Utang tersebut berasal dari fasilitas kredit yang diberikan kepada anak perusahaan Sritex, Golden Mountain Textile and Trading Pte. Ltd di Singapura.
Fasilitas kredit tersebut diberikan berdasarkan perjanjian pada tahun 2018 dengan utang jangka pendek sebesar US$2.367.087 dan jatuh tempo pada 3 September 2019. Sayangnya Sritex tidak bisa melunasi utang tersebut.
Berdasarkan perjanjian kredit Nomor SNG/CACPC/052/19 yang ditandatangani pada 9 Desember 2019, Sritex dianggap telah melanggar sejumlah financial covenant atau klausul.
Salah satu covenant yang dilanggar adalah terkait tak mampunya Sritex membayar utang sesuai jatuh tempo.
Kondisi keuangan Sritex kala itu memang sedang sulit, dimana emiten dengan sandi SRIL ini kembali meminta perpanjangan pinjaman satu tahun kepada BNI hingga jatuh tempo pada 3 September 2020. Namun, melalui surat No.
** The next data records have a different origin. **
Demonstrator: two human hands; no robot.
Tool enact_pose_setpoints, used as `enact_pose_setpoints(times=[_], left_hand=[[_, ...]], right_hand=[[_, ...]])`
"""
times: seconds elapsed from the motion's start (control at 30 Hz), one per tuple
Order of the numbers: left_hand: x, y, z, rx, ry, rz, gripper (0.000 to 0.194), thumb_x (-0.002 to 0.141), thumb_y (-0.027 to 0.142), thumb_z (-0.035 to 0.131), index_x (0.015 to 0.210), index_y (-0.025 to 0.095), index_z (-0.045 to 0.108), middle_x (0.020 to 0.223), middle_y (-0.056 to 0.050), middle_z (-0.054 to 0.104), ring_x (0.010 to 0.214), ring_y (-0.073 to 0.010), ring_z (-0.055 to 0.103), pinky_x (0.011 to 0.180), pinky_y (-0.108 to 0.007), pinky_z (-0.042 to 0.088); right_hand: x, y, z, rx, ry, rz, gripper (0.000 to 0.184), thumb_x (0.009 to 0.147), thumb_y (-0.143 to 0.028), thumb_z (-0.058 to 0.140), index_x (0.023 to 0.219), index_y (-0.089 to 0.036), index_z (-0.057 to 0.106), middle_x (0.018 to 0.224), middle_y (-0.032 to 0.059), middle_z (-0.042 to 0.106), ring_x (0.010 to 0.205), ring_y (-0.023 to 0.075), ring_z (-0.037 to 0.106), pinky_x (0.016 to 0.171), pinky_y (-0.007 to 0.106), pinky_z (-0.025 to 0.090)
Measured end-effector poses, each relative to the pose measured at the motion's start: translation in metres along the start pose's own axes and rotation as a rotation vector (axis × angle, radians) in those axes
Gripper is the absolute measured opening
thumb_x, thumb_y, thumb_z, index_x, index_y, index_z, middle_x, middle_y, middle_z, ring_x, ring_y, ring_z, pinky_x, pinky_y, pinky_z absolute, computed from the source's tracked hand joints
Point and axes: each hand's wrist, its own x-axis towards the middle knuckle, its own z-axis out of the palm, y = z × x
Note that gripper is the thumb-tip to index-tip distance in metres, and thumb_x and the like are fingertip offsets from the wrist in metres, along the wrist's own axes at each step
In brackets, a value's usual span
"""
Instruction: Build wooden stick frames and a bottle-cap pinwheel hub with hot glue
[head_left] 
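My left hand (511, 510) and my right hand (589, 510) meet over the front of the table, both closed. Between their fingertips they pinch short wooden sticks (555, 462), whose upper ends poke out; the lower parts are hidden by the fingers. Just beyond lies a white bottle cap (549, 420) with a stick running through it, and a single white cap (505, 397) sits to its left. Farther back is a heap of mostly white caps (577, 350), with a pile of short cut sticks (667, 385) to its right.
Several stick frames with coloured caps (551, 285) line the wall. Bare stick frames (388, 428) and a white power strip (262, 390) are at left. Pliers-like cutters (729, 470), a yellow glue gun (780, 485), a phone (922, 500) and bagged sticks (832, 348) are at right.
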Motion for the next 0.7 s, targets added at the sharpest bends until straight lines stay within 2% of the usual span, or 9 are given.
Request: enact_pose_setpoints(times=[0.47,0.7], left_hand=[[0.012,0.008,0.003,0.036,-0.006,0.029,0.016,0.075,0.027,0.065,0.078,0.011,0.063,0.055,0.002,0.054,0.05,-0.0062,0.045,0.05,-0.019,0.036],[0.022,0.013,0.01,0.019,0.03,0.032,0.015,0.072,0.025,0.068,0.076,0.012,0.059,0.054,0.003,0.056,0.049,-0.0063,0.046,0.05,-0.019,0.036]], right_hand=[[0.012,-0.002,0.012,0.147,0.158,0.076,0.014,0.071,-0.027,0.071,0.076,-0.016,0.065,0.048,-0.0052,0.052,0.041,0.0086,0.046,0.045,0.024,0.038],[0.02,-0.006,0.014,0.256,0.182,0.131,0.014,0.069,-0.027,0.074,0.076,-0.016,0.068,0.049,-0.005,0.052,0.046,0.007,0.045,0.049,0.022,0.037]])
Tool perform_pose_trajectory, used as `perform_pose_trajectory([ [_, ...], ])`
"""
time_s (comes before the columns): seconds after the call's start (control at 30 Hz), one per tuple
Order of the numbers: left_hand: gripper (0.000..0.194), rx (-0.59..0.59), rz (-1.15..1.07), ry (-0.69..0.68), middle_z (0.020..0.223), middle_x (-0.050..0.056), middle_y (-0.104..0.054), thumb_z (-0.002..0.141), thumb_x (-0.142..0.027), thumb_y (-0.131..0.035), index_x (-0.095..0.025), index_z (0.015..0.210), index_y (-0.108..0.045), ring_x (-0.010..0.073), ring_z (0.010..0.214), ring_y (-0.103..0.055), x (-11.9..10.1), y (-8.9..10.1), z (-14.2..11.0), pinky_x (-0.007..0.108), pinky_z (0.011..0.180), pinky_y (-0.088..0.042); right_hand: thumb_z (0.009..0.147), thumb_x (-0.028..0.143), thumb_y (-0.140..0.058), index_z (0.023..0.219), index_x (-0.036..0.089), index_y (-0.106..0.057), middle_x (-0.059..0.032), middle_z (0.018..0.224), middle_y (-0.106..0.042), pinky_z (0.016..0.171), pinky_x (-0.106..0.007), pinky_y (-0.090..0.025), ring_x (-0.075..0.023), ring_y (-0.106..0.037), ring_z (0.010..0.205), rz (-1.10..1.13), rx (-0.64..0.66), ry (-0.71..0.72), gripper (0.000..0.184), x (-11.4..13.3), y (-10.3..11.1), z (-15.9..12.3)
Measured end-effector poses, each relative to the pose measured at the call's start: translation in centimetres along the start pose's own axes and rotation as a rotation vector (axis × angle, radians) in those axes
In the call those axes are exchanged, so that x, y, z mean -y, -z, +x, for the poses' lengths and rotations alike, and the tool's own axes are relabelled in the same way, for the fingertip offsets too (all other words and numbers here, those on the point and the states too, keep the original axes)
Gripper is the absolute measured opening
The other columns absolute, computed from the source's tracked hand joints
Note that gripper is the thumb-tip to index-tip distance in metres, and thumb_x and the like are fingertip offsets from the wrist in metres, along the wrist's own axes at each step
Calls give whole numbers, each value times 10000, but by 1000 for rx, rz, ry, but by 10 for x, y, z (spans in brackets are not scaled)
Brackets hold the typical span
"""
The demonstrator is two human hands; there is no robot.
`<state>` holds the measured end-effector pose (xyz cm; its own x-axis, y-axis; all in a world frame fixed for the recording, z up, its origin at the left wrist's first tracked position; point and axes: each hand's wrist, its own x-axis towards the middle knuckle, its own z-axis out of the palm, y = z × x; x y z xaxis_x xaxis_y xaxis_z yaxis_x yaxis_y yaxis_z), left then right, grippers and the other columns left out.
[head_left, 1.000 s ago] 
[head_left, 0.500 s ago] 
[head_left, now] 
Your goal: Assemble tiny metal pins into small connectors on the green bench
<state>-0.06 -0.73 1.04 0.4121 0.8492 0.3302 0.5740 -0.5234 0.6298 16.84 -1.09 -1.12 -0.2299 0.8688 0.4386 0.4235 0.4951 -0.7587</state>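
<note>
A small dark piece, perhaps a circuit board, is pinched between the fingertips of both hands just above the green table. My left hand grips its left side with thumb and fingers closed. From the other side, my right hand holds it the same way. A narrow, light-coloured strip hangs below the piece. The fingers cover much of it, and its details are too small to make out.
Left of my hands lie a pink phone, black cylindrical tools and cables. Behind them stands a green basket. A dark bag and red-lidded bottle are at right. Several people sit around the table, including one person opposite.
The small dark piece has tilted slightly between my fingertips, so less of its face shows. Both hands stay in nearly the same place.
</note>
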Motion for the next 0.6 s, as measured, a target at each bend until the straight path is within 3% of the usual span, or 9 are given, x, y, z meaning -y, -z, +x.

SNG/CACPC/032/2020 tanggal 19 November 2020, SRIL lagi-lagi kembali mengalami gagal bayar dan meminta jangka waktu pinjaman diperpanjang hingga 3 September 2021.
Data keuangan menunjukkan bahwa saldo utang Sritex kepada BNI terus meningkat. Pada akhir tahun 2019, saldo utang tercatat sebesar US$6.258.848, dan pada akhir tahun 2020 melonjak menjadi US$12.169.960.
Pada 2021 jumlah utang jangka pendek Sritex ke BNI kian membengkak hingga mencatatkan saldo mencapai US$23.805.081. Kondisi keuangan Sritex kian kacau balau karena adanya tuntutan PKPU hingga akhirnya perseroan putar otak dengan melakukan Secured Term Loan dengan jangka waktu 9 tahun. Selain itu SRIL melakukan fasilitas Unsecured Term Loan selama 12 tahun terhadap jumlah utangnya termasuk ke BNI.
Alhasil utang BNI yang tadinya jangka pendek statusnya berubah menjadi utang jangka panjang hingga mencapai US$23,807,151 atau sekitar Rp374.809.072.126 hingga Juni 2024 ini.
Tak mau nama BNI tercoreng akibat kredit macet ini, kuasa hukum BNI, Yudhi Wibhisana mengajukan usul pembentukan Panitia Kreditor Sementara yang tujuannya membantu kelancaran tugas kurator sampai dengan tanggal Rapat Pencocokan Piutang.
“Panitia kreditor sementara ini penting dibentuk untuk menjaga agar kurator tetap menjalankan prinsip independensinya, transparan, dan profesional. Jangan sampai akuntabilitas kurator dalam menjalankan tugasnya dipertaruhkan," katanya dikutip Kamis (14/11/2024).
Menurutnya, kasus kepailitan Sritex ini memperoleh atensi publik yang sangat besar. Pemerintah pun memiliki perhatian serius untuk melindungi industri tekstil dalam negeri.
Terkait beberapa alasan tersebut, Kuasa Hukum BNI mengajukan permohonan pembentukan Panitia Kreditor Sementara kepada Pengadilan Niaga.
"Pada hari ini, kami ajukan permohonan penetapan pembentukan Panitia Kreditor Sementara kepada Pengadilan melalui Hakim Pengawas dan tembusannya kami sampaikan pula kepada tim kurator," pungkasnya.